“If anyone realistically thinks… that lower prices do not drive additional business, then think again.”
Atlanta to Barbados – Return from US$227!!!
I subscribe to a website called airfarewatchdog.com which for those of you are unfamiliar with, monitors airfares across the world.
When Delta Airlines resumed their flights from Atlanta to Barbados, I placed an alert which several times daily, automatically scans all available options on that route whether direct flights or through connecting cities. Last week a series of alerts advised that for certain days and months, subject to advance booking, return air fares were available as low as US$227 with the amalgamated American Airlines and US Air.
Delta flights are of course direct and non-stop twice a week on Thursdays and Saturdays, while flying with the other carriers would involve a change in Charlotte or Miami, obviously resulting in a longer overall travel time.
But look at the fare, and if anyone realistically thinks for at least part of our target markets, that lower prices do not drive additional business, then think again.
I also monitor the very popular Trip Advisor Barbados Forum site and could not help notice that a lady had also spotted the bargain fares and had no hesitation in booking her family of five to Barbados, due to the lower cost travel opportunity.
How can we as a tourism driven country better take full advantage of these chances, especially as they cost us absolutely nothing in terms of marketing dollars?
Maybe by following other examples, both in terms of the tourism industry, but also other sectors, by including a ‘last minute’ portal on the national website with links.
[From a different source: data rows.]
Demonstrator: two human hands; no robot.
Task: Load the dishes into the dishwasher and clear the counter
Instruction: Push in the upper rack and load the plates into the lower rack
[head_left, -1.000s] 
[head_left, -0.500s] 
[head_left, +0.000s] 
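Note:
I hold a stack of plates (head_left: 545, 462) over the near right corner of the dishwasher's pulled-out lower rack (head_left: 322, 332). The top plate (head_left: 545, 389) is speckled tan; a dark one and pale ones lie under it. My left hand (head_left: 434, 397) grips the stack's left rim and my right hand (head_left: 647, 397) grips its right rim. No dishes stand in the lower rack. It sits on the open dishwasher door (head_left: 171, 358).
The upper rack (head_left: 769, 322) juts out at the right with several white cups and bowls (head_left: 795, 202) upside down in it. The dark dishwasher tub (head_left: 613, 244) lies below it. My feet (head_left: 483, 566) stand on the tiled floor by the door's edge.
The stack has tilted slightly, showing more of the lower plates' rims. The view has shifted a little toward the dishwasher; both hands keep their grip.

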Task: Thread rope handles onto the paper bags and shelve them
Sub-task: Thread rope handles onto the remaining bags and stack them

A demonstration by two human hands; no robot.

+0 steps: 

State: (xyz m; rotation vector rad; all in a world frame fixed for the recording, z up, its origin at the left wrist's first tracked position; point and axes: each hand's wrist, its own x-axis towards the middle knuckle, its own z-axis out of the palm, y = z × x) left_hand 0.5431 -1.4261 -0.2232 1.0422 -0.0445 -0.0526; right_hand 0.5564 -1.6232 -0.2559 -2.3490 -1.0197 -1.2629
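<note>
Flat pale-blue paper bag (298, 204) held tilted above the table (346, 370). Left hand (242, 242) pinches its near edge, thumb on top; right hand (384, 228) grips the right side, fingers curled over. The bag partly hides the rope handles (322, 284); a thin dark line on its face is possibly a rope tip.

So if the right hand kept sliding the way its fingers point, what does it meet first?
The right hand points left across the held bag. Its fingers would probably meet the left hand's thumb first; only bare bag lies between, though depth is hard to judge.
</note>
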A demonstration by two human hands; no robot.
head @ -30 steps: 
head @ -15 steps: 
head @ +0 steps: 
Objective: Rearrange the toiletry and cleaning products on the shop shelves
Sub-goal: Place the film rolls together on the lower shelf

It could even be branded as a distinctive by separate product with catchy name like ‘spontaneous’.
Clearly there is no profit in empty airline seat or hotel bed, so it’s in everybody’s interest to explore more effective ways of converting all the component parts in vacation experiences to ensure first time visitors are tempted back year after year.
Next week marks the official end of the winter season, so by now many will be reflecting on just how viable the last four months have been. The numbers appear encouraging, but unless an enabling environment by finally created something close to a level playing field, no intelligent investor is going to pour further monies into upgrading, refurbishment or enlargement without categorical evidence of the promised concessions becoming a working reality.
With the national marketing body still clearly under severe budget restraints, it would be almost foolhardy for any private sector industry partner to depend on Government for promotional salvation any time soon. And while the majority of people welcome the re-opening of a dramatically upgraded Sandals, we have to focus on the fact it’s re-entry into Barbados has not in itself filled any recent increased airlift.
With a delayed proposed building start date of at least August 2016, a new Beaches or whatever it may be called by final completion might be not until 2018. So the question that has to be asked… who is going to fill all those extra those seats in the interim?
Government and its representatives must eventually comprehend that every week that goes by without being granted the same incentives, that task becomes more and more difficult, if not impossible for the rest of the tourism sector to address. With already restricted marketing spend, if we do not find a meaningful solution it will only be a question of time to when any seat support monies will have to be pulled.